• _WORK REQUEST_: Transcribe the whole listing exactly; the images stay out.

• _INPUT DATA_:
-=-=-
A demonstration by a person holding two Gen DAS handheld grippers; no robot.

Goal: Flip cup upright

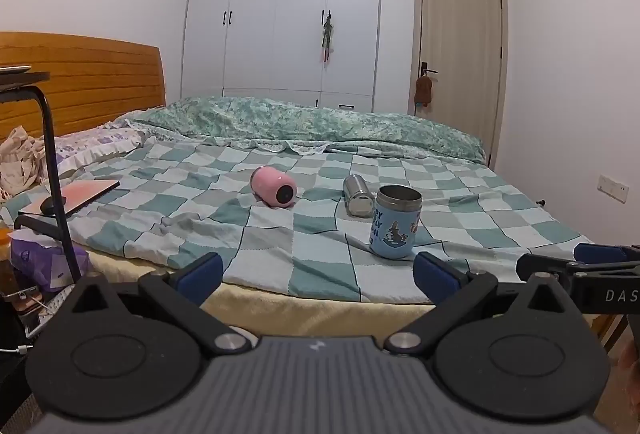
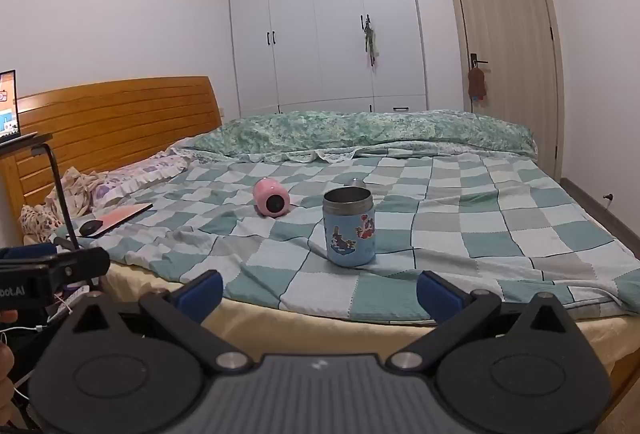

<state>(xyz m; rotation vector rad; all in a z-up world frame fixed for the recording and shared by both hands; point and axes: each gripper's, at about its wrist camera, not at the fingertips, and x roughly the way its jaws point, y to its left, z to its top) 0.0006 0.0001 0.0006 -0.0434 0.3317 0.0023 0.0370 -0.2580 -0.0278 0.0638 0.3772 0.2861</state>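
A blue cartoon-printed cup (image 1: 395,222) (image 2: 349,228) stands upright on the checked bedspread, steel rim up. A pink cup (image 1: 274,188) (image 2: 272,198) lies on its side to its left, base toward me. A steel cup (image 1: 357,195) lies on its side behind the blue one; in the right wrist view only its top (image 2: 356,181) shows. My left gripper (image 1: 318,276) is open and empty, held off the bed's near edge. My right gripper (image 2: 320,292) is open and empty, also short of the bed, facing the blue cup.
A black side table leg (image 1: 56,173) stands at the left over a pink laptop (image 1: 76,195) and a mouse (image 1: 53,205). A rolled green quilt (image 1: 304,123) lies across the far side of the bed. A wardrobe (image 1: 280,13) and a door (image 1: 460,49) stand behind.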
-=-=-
• _RESPONSE AREA_:
A demonstration by a person holding two Gen DAS handheld grippers; no robot.

Goal: Flip cup upright


<state>(xyz m; rotation vector rad; all in a z-up world frame fixed for the recording and shared by both hands; point and axes: each gripper's, at about its wrist camera, not at the fingertips, and x roughly the way its jaws point, y to its left, z to its top) 0.0006 0.0001 0.0006 -0.0434 0.3317 0.0023 0.0370 -0.2580 -0.0278 0.0638 0.3772 0.2861</state>
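A blue cartoon-printed cup (image 1: 395,222) (image 2: 349,228) stands upright on the checked bedspread, steel rim up. A pink cup (image 1: 274,188) (image 2: 272,198) lies on its side to its left, base toward me. A steel cup (image 1: 357,195) lies on its side behind the blue one; in the right wrist view only its top (image 2: 356,181) shows. My left gripper (image 1: 318,276) is open and empty, held off the bed's near edge. My right gripper (image 2: 320,292) is open and empty, also short of the bed, facing the blue cup.
A black side table leg (image 1: 56,173) stands at the left over a pink laptop (image 1: 76,195) and a mouse (image 1: 53,205). A rolled green quilt (image 1: 304,123) lies across the far side of the bed. A wardrobe (image 1: 280,13) and a door (image 1: 460,49) stand behind.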

The exercise has been carried out completely.